Pour comprendre pourquoi l'identité est si importante, voici une illustration. Supposons qu'un cybercriminel souhaite accéder à des fichiers sensibles dans le datacenter d'une entreprise. Dans les jours précédant l'utilisation généralisée du cloud computing, le cybercriminel devait contourner le pare-feu de l'entreprise protégeant le réseau interne ou accéder physiquement au serveur en s'introduisant dans le bâtiment ou en soudoyant un employé interne. Le principal objectif du criminel serait de pénétrer dans le périmètre du réseau.

Cependant, avec le cloud computing, les fichiers sensibles sont stockés sur un serveur cloud distant. Parce que les employés de l'entreprise doivent accéder aux fichiers, ils le font en se connectant via un navigateur ou une application. Si un cybercriminel veut accéder aux fichiers, il lui suffit désormais de disposer des identifiants de connexion des employés (comme un nom d'utilisateur et un mot de passe) et d'une connexion Internet. Le criminel n'a de pénétrer dans le périmètre du réseau.

IAM helps prevent identity-based attacks and data breaches that come from privilege escalations (when an unauthorized user has too much access). Thus, IAM systems are essential for cloud computing, and for managing remote teams.

*Le périmètre du réseau se réfère aux extrémités d'un réseau interne ; c'est une frontière virtuelle qui sépare le réseau interne géré et sécurisé de l'Internet non sécurisé et non contrôlé. Tous les ordinateurs d'un bureau, ainsi que les périphériques connectés tels que les imprimantes de bureau, se trouvent dans ce périmètre, mais pas un serveur distant dans un datacenter à travers le monde.

Quelle place occupe l'IAM dans un paquet de déploiement cloud / une architecture cloud ?

L'IAM

est souvent un service cloud que les utilisateurs doivent traverser pour accéder au reste de l'infrastructure cloud d'une organisation. Il peut également être déployé dans les locaux d'une organisation sur un réseau interne. Enfin, certains fournisseurs de cloud public peuvent associer l'IAM à leurs autres services.

Les entreprises qui utilisent le multicloud ou le cloud hybride peuvent utiliser à la place un fournisseur distinct pour l'IAM. La dissociation de l'IAM de leurs autres services cloud publics ou privés leur offre plus de flexibilité : ils peuvent toujours conserver leur identité et accéder à leur base de données s'ils changent de fournisseur de cloud.

Qu'est-ce qu'un fournisseur d'identité (IdP)?

Un fournisseur d'identité (IdP) est un produit ou un service qui aide à gérer l'identité.
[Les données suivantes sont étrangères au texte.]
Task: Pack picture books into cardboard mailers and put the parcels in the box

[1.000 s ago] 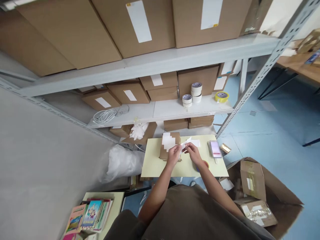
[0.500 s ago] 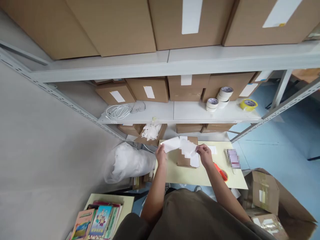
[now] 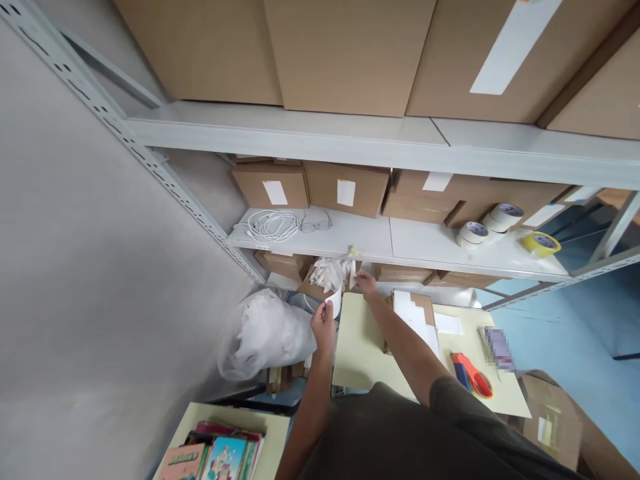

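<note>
My left hand point(image 3: 324, 325) pinches a white paper piece point(image 3: 335, 303) at the table's left edge, just in front of an open cardboard box point(image 3: 313, 290) heaped with crumpled white paper point(image 3: 330, 273). At that box's right side, my right hand point(image 3: 367, 283) is closed on a thin white paper strip point(image 3: 353, 274). Whether the two pieces are joined cannot be made out. On the table, right of both hands, lies a closed carton point(image 3: 425, 305) partly covered with white labels point(image 3: 411, 313); my right forearm hides some of it.
An orange tape dispenser point(image 3: 473, 375), a white sheet point(image 3: 449, 323) and a blurred-out item point(image 3: 499, 348) lie on the yellowish table point(image 3: 353, 353). Tape rolls point(image 3: 473, 233) and a coiled white cable point(image 3: 274, 225) sit on the shelf. A white plastic bag point(image 3: 273, 333) stands left.
Both hands have moved left with the white paper, from above the labelled carton to the box of crumpled paper. The view has shifted left; the labelled carton now lies free of my hands.
</note>
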Action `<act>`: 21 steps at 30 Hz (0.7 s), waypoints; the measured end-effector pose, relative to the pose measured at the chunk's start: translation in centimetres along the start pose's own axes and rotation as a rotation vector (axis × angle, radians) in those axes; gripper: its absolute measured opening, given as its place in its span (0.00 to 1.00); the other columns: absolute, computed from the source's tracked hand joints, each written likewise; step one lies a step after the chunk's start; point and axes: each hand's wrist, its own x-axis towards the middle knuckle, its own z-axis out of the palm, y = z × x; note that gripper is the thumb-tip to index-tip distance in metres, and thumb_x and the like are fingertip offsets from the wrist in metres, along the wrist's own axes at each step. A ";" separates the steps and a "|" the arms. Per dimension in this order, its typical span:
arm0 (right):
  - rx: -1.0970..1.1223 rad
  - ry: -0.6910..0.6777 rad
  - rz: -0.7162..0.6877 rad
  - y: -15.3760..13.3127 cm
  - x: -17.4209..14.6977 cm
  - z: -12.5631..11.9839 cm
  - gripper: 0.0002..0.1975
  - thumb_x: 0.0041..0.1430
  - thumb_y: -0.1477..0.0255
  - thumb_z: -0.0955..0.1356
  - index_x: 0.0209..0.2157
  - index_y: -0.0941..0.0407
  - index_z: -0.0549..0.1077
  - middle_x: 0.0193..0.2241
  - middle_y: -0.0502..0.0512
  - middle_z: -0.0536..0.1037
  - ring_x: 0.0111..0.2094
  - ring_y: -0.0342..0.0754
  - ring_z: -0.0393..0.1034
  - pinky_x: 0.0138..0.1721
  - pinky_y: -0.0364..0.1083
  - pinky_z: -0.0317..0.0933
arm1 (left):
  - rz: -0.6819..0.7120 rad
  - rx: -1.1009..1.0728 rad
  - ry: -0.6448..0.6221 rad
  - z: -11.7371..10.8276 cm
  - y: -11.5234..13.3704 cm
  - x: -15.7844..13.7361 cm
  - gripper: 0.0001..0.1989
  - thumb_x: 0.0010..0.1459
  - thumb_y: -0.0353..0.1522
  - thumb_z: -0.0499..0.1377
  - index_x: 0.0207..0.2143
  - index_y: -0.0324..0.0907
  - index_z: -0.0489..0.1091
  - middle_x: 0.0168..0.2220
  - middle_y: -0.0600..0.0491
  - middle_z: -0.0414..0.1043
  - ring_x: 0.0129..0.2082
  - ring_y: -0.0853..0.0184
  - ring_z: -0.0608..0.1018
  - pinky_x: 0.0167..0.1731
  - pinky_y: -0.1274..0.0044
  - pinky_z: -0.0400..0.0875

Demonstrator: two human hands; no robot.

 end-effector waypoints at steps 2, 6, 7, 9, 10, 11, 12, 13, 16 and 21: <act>-0.046 0.078 0.017 -0.3 0.6 1.0 0.18 0.47 0.59 0.75 0.36 0.55 0.74 0.34 0.57 0.80 0.40 0.54 0.75 0.41 0.51 0.68 | 0.019 0.043 -0.006 -0.9 -0.2 0.8 0.29 0.57 0.57 0.65 0.37 0.38 0.81 0.35 0.44 0.82 0.36 0.59 0.81 0.38 0.71 0.76; -0.063 0.105 0.046 0.0 -2.6 -0.4 0.20 0.49 0.53 0.75 0.35 0.55 0.76 0.35 0.58 0.82 0.42 0.55 0.76 0.41 0.49 0.68 | 0.091 0.229 -0.059 -1.7 -1.3 1.7 0.25 0.62 0.54 0.61 0.38 0.41 0.80 0.34 0.46 0.82 0.33 0.62 0.80 0.37 0.73 0.75; -0.061 0.067 0.057 0.3 -4.2 -1.2 0.21 0.50 0.51 0.75 0.33 0.55 0.76 0.33 0.58 0.82 0.39 0.54 0.77 0.40 0.48 0.69 | 0.129 0.282 -0.088 -1.5 -1.6 1.6 0.24 0.63 0.53 0.60 0.38 0.41 0.80 0.34 0.47 0.81 0.33 0.63 0.80 0.37 0.73 0.75; -0.038 -0.033 0.114 0.8 -8.0 -3.2 0.26 0.54 0.45 0.72 0.27 0.56 0.76 0.27 0.58 0.81 0.34 0.53 0.78 0.36 0.48 0.68 | 0.238 0.379 -0.177 -0.9 -2.2 1.3 0.20 0.66 0.49 0.59 0.37 0.43 0.80 0.34 0.47 0.81 0.33 0.64 0.79 0.37 0.74 0.75; 0.000 -0.094 0.143 1.1 -9.9 -4.2 0.28 0.56 0.44 0.71 0.27 0.56 0.77 0.27 0.59 0.81 0.34 0.53 0.78 0.36 0.47 0.69 | 0.307 0.420 -0.241 -0.4 -2.6 0.9 0.19 0.66 0.48 0.59 0.36 0.43 0.80 0.34 0.48 0.81 0.34 0.64 0.79 0.38 0.74 0.75; 0.050 -0.134 0.174 1.3 -11.7 -5.2 0.29 0.56 0.43 0.70 0.27 0.57 0.78 0.28 0.60 0.82 0.34 0.53 0.78 0.36 0.47 0.69 | 0.381 0.455 -0.315 0.2 -3.0 0.4 0.17 0.67 0.46 0.60 0.35 0.44 0.80 0.35 0.48 0.81 0.35 0.64 0.80 0.40 0.74 0.75; 0.105 -0.149 0.203 1.5 -13.3 -6.2 0.30 0.57 0.42 0.70 0.28 0.57 0.78 0.29 0.60 0.82 0.34 0.52 0.79 0.36 0.47 0.69 | 0.451 0.486 -0.394 0.8 -3.3 -0.2 0.15 0.67 0.44 0.60 0.34 0.45 0.80 0.36 0.48 0.81 0.38 0.63 0.80 0.42 0.73 0.76; 0.157 -0.139 0.224 1.6 -14.7 -7.1 0.29 0.56 0.42 0.71 0.29 0.57 0.79 0.30 0.60 0.83 0.35 0.52 0.79 0.37 0.47 0.70 | 0.515 0.515 -0.469 1.4 -3.8 -0.9 0.13 0.66 0.42 0.62 0.34 0.46 0.80 0.37 0.48 0.81 0.40 0.62 0.81 0.45 0.72 0.76; 0.229 -0.006 0.256 2.3 -17.3 -10.0 0.25 0.47 0.47 0.78 0.28 0.56 0.78 0.29 0.57 0.82 0.33 0.51 0.78 0.36 0.47 0.69 | 0.632 0.591 -0.650 3.1 -5.1 -3.2 0.06 0.63 0.37 0.65 0.34 0.47 0.81 0.44 0.46 0.80 0.47 0.58 0.81 0.50 0.68 0.77; 0.285 0.256 0.265 4.2 -19.1 -14.4 0.23 0.40 0.53 0.81 0.25 0.55 0.75 0.24 0.52 0.79 0.29 0.49 0.75 0.32 0.47 0.67 | 0.511 0.538 -0.853 5.0 -7.3 -6.4 0.17 0.52 0.43 0.74 0.43 0.48 0.82 0.57 0.43 0.76 0.53 0.52 0.79 0.55 0.62 0.76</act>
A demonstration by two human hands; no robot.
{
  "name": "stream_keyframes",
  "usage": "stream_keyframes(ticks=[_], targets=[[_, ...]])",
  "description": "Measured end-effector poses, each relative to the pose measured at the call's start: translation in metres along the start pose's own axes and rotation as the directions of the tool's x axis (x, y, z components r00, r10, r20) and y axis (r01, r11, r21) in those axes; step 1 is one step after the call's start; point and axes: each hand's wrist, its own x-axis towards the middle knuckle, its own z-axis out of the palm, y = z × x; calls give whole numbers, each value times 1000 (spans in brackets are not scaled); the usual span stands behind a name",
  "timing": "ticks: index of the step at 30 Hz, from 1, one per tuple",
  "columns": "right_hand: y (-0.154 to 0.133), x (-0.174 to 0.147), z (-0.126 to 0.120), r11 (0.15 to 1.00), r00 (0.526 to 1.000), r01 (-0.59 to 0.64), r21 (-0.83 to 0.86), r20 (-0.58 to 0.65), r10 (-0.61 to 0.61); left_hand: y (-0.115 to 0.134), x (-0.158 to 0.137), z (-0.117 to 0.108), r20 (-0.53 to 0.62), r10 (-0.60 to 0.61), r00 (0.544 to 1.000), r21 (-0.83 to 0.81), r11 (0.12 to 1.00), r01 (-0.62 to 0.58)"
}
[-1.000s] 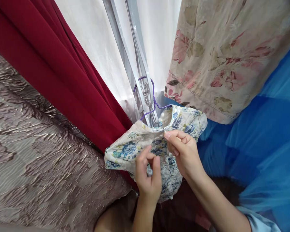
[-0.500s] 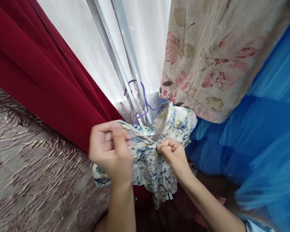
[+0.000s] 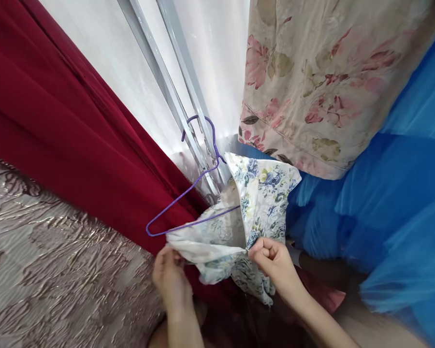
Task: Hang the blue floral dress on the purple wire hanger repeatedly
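A white floral garment (image 3: pixel 266 191) with blue and yellow flowers hangs partly on a purple hanger (image 3: pixel 183 194). Its right shoulder still covers one arm of the hanger, while the hanger's left arm is bare. My left hand (image 3: pixel 172 278) is closed on the garment's loose left edge, below the bare hanger end; its fingertips are partly hidden. With closed fingers, my right hand (image 3: pixel 273 261) pinches the front of the garment at the bottom of the neck opening. The hanger's hook loops around a grey metal rail.
Two grey metal rails (image 3: pixel 163 63) run down in front of a white curtain (image 3: pixel 217 53). Dark red fabric (image 3: pixel 76 125) drapes on the left beside a textured wall (image 3: pixel 68 270). A beige floral cloth (image 3: pixel 304 92) and blue tulle (image 3: pixel 395 217) hang at the right.
The garment's left shoulder has come off the hanger, baring its left arm. My left hand has moved down with that edge; my right hand has shifted slightly down, still pinching the front.
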Motion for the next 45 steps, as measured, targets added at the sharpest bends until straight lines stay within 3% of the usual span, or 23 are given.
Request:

Un IdP gère souvent le processus de connexion réel. Les fournisseurs d'authentification unique (SSO) entrent dans cette catégorie. Les IdP peuvent faire partie d'une infrastructure IAM, mais ils ne permettent généralement pas de gérer l'accès des utilisateurs.

Qu'est-ce que l'identité en tant que service (IDaaS) ?

L'identité en tant que service (IDaaS) est un service cloud qui vérifie l'identité. Il s'agit d'une offre SaaS d'un fournisseur de cloud, un moyen d'externaliser partiellement la gestion des identités. Dans certains cas, l'IDaaS et l'IdP sont essentiellement interchangeables, mais dans d'autres cas, le fournisseur IDaaS offre des capacités supplémentaires en plus de la vérification et de la gestion d'identité. Selon les capacités offertes par le fournisseur d'IDaaS, l'IDaaS peut faire partie d'une infrastructure IAM ou peut constituer l'ensemble du système IAM.

Comment Cloudflare aide-t-il à travers l'IAM et le cloud ?

Cloudflare Access is an IAM product that monitors user access to any domain, application, or path hosted on Cloudflare. It integrates with SSO providers and allows administrators to alter and customize user permissions. Cloudflare Access helps enforce security policies for both on-premises internal employees and remote workers.

Cloudflare peut être déployé devant n'importe quelle configuration d'infrastructure cloud, offrant une plus grande flexibilité aux entreprises disposant d'un déploiement multicloud ou cloud hybride qui inclut un fournisseur d'IAM.